On What Matters
- Author: Derek Parfit
- Language: English
- Subject: Ethics
- Publisher: Oxford University Press
- Publication date: 26 May 2011
- Media type: Print (Hardcover)
- Pages: 1,928
- ISBN: 978-0-19-926592-3

= On What Matters =

2011–2017 book by Derek Parfit

On What Matters is a three-volume book of moral philosophy by Derek Parfit. The first two volumes were published in 2011 and the third in 2017. It is a follow-up to Parfit's 1984 book Reasons and Persons. It has an introduction by Samuel Scheffler.

==Summary==
Parfit defends an objective ethical theory and suggests that we have reasons to act that cannot be accounted for by subjective ethical theories. Furthermore, it attempts to present a moral theory that combines three traditional approaches in moral and political philosophy: Kantian deontology, consequentialism, and contractualism (of the sort advocated by T. M. Scanlon, and from the tradition of Thomas Hobbes, John Locke, Jean-Jacques Rousseau and John Rawls). According to Parfit, these theories converge rather than disagree, "climbing the same mountain on different sides", in Parfit's metaphor.

Parfit labels his synthesis of these three ethical theories the "Triple Theory":
An act is wrong if and only if, or just when, such acts are disallowed by some principle that is
1. one of the principles whose being universal laws would make things go best,
2. one of the only principles whose being universal laws everyone could rationally will....
3. a principle that no one could reasonably reject.

On Parfit's view, these three criteria (a) represent the best versions of consequentialism, Kantian ethics, and contractualism respectively, and (b) should generally agree in their recommendations. Both claims have proven controversial.

== Writing ==
The manuscript, originally titled Climbing the Mountain, circulated for many years prior to publication, and occasioned a great deal of excitement, including reading groups and a conference prior to publication.

Some of On What Matters is derived from lectures given at the University of California, Berkeley as part of the Tanner Lectures on Human Values in 2002. As part of that series at Berkeley, Parfit's lectures were responded to by Allen W. Wood, T. M. Scanlon and Susan Wolf.

==Reception==
The economist Tyler Cowen has expressed admiration for Parfit's style ("Reading him is an unforgettable and illuminating experience") in On What Matters, but argues:
I see the biggest and most central part of the book as a failure, possibly wrong but more worryingly "not even wrong" and simply missing the questions defined by where the frontier – choice theory and not just philosophic ethics – has been for some time.

Peter Singer was far more positive, saying that Parfit's arguments "put those who reject objectivism in ethics on the defensive".

Constantine Sandis raises an objection to Parfit's project: the various "theories may well converge on their recommendations, but to think that the actions that follow from them are all that matters is to already presuppose the truth of consequentialism". Sandis jokes that the significance of Parfit's work, despite his scant publication record, should cause us to question the "publish or perish" demands of the Research Excellence Framework, but "whether it will change the way we think about morality remains to be seen".

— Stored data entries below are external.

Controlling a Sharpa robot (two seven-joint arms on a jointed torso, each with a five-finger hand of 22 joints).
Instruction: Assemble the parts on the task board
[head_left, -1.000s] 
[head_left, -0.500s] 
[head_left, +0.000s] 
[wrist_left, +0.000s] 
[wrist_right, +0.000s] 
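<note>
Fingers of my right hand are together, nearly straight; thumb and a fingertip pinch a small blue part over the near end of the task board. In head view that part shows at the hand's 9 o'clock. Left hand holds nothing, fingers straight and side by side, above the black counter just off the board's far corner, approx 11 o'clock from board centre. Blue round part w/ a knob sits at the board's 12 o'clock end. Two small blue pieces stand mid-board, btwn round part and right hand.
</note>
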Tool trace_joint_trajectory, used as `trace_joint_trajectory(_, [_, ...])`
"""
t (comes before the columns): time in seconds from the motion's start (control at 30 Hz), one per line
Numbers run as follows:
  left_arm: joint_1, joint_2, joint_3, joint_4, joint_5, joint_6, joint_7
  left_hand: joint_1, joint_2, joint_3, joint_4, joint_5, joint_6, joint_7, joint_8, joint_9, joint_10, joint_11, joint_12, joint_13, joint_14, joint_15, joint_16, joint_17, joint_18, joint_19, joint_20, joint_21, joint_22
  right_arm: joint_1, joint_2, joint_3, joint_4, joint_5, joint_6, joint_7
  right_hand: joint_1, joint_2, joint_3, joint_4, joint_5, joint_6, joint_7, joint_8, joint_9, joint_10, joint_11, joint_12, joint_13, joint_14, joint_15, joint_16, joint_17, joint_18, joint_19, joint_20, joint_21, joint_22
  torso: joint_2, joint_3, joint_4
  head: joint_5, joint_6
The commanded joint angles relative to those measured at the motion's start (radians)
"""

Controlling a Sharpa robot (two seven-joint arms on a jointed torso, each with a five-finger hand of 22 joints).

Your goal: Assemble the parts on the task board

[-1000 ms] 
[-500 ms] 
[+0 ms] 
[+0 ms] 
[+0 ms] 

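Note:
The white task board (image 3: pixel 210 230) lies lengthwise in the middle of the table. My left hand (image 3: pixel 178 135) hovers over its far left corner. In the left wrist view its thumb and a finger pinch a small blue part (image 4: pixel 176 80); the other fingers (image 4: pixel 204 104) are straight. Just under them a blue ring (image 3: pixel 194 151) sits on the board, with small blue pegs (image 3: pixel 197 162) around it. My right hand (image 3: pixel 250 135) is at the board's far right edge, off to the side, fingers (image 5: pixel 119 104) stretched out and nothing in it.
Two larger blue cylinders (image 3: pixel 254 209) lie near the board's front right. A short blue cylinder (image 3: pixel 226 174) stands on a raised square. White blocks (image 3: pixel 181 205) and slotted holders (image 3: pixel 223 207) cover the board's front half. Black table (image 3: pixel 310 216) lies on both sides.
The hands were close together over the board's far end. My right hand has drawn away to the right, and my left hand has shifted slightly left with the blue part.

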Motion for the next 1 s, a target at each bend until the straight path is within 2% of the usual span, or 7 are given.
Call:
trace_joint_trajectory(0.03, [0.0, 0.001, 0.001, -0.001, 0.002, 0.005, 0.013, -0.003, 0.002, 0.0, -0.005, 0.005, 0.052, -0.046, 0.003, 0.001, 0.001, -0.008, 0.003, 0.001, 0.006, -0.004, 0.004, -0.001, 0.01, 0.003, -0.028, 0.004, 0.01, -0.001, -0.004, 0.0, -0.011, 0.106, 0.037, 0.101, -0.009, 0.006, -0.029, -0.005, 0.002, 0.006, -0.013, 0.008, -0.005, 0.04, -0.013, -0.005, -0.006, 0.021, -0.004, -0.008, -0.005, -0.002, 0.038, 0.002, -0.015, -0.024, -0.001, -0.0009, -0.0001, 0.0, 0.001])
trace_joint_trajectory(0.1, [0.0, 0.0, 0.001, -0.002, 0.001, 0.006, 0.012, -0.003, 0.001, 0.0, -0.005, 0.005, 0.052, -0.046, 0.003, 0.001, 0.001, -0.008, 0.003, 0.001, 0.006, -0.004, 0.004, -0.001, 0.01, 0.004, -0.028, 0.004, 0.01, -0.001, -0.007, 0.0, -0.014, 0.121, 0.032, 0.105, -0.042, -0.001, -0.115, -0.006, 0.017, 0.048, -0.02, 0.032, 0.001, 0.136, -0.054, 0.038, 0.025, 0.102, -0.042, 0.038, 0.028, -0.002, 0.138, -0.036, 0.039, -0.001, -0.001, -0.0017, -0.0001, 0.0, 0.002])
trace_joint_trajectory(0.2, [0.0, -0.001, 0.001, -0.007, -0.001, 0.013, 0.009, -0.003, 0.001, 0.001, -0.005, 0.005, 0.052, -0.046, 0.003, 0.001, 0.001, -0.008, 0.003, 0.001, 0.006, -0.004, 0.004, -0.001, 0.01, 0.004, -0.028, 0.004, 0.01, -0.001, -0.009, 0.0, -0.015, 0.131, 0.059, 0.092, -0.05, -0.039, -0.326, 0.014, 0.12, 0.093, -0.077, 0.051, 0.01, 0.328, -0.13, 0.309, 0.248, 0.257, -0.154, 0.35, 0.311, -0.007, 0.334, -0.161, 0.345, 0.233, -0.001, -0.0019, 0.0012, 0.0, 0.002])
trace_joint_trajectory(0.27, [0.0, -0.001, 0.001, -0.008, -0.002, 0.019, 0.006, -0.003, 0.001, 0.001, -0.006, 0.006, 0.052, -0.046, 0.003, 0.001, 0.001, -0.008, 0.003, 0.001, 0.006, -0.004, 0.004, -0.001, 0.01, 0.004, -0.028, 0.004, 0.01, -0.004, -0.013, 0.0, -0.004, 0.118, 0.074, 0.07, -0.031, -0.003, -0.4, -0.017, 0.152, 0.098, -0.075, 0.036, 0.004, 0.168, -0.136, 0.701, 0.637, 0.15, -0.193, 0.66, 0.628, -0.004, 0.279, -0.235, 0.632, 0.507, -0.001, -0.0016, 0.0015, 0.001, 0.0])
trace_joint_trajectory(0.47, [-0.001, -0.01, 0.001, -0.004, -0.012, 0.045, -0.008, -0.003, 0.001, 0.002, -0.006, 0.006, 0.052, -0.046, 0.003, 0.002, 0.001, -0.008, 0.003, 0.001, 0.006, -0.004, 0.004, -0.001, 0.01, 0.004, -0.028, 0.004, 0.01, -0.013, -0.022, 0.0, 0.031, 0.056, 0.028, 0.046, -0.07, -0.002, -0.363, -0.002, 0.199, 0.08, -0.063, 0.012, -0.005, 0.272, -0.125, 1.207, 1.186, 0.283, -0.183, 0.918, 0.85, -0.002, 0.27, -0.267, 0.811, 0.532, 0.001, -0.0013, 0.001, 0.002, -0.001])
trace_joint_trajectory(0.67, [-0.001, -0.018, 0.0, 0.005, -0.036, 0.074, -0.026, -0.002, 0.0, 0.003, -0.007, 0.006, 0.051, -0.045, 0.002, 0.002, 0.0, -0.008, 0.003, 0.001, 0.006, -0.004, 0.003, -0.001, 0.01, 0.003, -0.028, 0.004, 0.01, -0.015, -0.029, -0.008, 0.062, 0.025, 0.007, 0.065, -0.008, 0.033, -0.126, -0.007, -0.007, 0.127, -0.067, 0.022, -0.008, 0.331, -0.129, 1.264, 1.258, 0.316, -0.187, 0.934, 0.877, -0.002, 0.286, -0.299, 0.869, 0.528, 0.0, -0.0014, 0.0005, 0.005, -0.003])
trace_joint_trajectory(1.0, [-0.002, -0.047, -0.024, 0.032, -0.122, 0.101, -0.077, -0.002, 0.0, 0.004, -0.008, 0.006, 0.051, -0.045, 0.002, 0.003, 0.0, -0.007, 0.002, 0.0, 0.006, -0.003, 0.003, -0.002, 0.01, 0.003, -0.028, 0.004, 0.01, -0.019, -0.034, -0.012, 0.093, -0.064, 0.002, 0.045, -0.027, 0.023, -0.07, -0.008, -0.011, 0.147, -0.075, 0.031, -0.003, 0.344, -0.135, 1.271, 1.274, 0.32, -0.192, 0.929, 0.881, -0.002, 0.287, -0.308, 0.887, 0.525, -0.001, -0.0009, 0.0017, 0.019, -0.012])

The sheer length of time Parfit took to write the text, and the increasing incompatibility of such extended work with the demands of academic life, was raised by Nigel Thrift, vice-chancellor of the University of Warwick, in a blog post on the Chronicle of Higher Education website:
 Parfit's life has been able to be intellectually uncompromising because he found the infrastructure – especially All Souls College in Oxford, which does no undergraduate teaching – that allowed it to be. But I wonder how much longer that kind of infrastructure will be available in all but a few universities.

The philosopher Roger Scruton questioned the appropriateness of the title of the book, writing in 2015 "Nothing that really matters to human beings – their loves, responsibilities, attachments, their delights, aesthetic values, and spiritual needs – occurs in Parfit’s interminable narrative. All is swept into a corner by the great broom of utilitarian reasoning, to be left there in a heap of dust".